A) the traveler drifts to the floor as if they were light as a feather and then feels the "floor" suddenly accelerate up against their legs.

BUT, that would seem to indicate that the traveler was simply traveling at that speed, and so should have felt the full 9.8m/s while hanging. But if that were true then the "centrifugal force" at the center of a merry-go-round should feel equal to any other point on the platform, no matter how far out you go... which is wrong... right?

B) The traveler drifts down to the floor at the snails pace imparted by simply letting go of a rotating bar. But when the traveler reaches the rim, it is moving at a much higher speed relative to the center. The traveler's feet are swept out from under them. They tumble until they have, through impact and friction, accelerated their body to the speed the wall is traveling at.

BUT, that would seem to indicate that while the traveler has fallen, their trajectory has been bent away from perpendicular, so that they are effectively striking the floor at an angle. The angle is closer to parallel to the "floor" at first, and only becomes perpendicular again once the traveler has been accelerated to same speed as the rim. But what force would bend the traveler's path through empty space between releasing the poll and landing?

• Interesting question. After he lets go of the bar, would he not continue to do backflips as he fell towards the floor. There would be nothing to stop him from doing those backflips. Sep 9, 2022 at 4:06
• Fair point, but if the rotational speed at the center is truly small the tumble could be avoided with the slightest flick of the wrist on release. The traveler is merely accounting for the difference in speed between their hands and their feet. However a flick of the wrist could not cause or negate the drastic differences between the the two scenarios I described. (Right?) Sep 9, 2022 at 17:49

2 Answers

B is correct. Well, it would be a snail's pace radial speed, not a snail's pace relative tangential speed.

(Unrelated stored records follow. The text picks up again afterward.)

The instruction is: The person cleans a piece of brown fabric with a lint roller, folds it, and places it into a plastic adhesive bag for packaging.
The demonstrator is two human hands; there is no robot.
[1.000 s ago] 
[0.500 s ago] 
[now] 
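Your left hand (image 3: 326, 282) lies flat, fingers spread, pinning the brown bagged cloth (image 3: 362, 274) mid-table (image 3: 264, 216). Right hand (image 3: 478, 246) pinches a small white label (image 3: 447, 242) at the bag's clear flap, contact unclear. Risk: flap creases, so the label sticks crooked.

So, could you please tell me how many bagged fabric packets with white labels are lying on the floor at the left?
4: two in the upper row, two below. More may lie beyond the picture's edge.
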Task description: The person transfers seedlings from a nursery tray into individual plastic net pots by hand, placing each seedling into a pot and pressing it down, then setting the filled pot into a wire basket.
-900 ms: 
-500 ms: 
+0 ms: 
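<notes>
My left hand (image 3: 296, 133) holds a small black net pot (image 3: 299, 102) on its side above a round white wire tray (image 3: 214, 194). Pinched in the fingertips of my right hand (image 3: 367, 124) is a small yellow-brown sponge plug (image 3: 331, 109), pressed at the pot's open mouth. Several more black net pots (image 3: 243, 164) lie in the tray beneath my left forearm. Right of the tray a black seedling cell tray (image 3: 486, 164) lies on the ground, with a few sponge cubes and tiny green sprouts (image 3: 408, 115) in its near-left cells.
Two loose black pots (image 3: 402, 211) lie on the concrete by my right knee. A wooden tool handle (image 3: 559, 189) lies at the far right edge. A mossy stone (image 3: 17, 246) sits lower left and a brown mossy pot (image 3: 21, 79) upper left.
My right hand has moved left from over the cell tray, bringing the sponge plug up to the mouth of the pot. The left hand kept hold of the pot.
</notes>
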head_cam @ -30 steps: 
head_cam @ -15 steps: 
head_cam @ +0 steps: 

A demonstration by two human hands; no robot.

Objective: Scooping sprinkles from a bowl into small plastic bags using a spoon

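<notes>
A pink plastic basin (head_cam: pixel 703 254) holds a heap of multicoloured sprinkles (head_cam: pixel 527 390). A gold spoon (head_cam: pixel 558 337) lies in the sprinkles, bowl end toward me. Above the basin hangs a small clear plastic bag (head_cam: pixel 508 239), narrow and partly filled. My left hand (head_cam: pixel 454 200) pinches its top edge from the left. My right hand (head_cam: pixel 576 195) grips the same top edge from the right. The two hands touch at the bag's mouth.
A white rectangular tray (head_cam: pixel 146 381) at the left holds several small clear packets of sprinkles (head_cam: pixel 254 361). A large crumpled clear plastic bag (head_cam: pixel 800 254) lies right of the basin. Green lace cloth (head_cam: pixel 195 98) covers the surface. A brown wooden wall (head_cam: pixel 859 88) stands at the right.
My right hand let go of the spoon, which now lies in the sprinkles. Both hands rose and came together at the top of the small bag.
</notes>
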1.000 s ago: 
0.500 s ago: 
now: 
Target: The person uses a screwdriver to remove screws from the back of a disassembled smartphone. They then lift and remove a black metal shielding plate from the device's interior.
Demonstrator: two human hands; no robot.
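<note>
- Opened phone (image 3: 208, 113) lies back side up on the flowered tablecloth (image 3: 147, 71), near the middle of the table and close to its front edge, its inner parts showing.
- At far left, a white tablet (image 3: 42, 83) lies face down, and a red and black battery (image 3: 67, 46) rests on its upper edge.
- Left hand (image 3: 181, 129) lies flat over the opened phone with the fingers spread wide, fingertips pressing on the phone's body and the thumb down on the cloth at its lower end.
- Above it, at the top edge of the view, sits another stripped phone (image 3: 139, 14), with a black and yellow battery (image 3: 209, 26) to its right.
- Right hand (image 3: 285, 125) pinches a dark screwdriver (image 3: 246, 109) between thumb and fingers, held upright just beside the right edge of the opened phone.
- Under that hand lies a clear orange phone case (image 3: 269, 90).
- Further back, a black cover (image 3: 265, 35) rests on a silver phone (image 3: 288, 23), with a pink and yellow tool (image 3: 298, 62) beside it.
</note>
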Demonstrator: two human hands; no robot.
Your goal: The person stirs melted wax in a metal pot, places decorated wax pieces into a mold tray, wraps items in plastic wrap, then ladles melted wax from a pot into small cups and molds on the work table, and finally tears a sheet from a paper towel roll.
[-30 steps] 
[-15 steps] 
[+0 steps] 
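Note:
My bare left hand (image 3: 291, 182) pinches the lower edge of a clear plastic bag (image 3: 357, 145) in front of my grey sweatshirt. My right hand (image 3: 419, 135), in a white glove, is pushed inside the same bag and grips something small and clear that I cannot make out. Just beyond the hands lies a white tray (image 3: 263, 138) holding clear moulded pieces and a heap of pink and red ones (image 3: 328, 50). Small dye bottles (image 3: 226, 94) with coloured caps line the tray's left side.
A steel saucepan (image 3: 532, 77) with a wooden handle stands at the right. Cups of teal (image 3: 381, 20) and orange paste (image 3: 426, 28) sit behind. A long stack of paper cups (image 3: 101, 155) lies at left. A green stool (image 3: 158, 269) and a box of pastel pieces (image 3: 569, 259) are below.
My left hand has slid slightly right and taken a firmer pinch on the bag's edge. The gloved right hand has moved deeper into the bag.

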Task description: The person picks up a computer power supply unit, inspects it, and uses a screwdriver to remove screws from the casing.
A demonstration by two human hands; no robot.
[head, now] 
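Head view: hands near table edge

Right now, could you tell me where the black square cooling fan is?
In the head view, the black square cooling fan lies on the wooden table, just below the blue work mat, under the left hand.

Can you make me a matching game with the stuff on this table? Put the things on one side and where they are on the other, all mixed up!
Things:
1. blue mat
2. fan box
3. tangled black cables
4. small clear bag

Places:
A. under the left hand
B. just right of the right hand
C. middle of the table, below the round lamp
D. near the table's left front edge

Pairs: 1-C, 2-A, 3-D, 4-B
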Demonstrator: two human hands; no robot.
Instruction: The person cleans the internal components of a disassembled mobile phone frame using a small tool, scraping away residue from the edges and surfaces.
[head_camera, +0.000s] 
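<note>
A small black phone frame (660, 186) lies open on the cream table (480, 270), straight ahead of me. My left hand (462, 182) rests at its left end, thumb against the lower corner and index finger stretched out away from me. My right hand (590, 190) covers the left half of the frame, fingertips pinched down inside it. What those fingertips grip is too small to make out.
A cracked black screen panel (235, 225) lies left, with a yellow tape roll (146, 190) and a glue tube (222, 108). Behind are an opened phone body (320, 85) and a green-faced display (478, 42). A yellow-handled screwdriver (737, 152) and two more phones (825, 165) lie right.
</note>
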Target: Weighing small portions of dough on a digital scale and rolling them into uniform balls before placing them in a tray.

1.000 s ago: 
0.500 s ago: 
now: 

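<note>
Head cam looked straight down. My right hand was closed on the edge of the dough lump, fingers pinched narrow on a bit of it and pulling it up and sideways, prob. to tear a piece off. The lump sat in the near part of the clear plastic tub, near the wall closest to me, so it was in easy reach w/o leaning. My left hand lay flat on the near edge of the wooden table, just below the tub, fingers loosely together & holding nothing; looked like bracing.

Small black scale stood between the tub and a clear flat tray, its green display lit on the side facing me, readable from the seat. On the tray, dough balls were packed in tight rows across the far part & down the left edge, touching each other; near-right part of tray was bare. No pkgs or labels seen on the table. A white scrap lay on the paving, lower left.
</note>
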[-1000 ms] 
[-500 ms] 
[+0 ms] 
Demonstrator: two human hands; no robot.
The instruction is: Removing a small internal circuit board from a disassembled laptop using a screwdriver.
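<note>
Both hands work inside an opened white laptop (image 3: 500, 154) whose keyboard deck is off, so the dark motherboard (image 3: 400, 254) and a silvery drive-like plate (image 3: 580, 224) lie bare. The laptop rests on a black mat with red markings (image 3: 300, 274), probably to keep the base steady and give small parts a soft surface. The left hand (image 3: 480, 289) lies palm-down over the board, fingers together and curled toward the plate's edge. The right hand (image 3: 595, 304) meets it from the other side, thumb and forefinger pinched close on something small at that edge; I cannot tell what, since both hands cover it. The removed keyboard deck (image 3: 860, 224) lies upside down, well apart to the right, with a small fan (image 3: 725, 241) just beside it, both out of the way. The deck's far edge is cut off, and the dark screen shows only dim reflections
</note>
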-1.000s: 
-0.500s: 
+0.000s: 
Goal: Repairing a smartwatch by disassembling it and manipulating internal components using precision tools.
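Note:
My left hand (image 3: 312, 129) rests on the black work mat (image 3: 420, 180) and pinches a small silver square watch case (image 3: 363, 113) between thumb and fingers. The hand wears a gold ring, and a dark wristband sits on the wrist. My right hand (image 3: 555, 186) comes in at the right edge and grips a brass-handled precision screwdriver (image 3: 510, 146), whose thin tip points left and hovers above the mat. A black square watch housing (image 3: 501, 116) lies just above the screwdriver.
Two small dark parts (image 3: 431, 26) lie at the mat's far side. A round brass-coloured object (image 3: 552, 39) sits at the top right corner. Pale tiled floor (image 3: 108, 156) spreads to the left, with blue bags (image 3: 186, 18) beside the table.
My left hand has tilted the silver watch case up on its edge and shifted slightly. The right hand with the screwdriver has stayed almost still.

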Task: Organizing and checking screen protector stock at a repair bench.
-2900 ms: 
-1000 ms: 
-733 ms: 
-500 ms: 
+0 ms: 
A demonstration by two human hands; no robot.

BUT, that would seem to indicate that while the traveler has fallen, their trajectory has been bent away from perpendicular, so that they are effectively striking the floor at an angle.

From the point of view of someone on the rim, yes. They would see someone floating down with significant horizontal speed.

But what force would bend the traveler's path through empty space between releasing the poll and landing?

In a non-inertial frame (such as that of a person on the rim), there are non-inertial forces (such as Coriolis) that appear to affect such trajectories. Video of ball on rotating table

Note that although the person is rotating with the speed of the station, the traveller does not have the horizontal/tangential speed that the rim does. They leave the pole with almost no tangential velocity. A person on the rim looking up would see the traveller leave the pole and immediately start drifting "backward" compared to the direction of rotation.

• But if the ball starts out at the exact center, net force is zero and it will not move outwards Sep 9, 2022 at 12:34

An alternative situation: suppose we have a fully pliable "person" who ends up in the shape of a disk or cylinder equally spaced around the axis of rotation. if the person is holding on to the pole with his hands, the rotation will cause him to be wound around the pole. There is no centripetal or centrifugal force being applied. If he lets go of the pole, he will hang in space as the space station rotates around him. There is no force in a radial direction.

Perhaps you are assuming the person is a rigid rod, so that his attachment to the center pole causes him to rotate. Their asymmetric shape now allows for the existence of net centripetal force.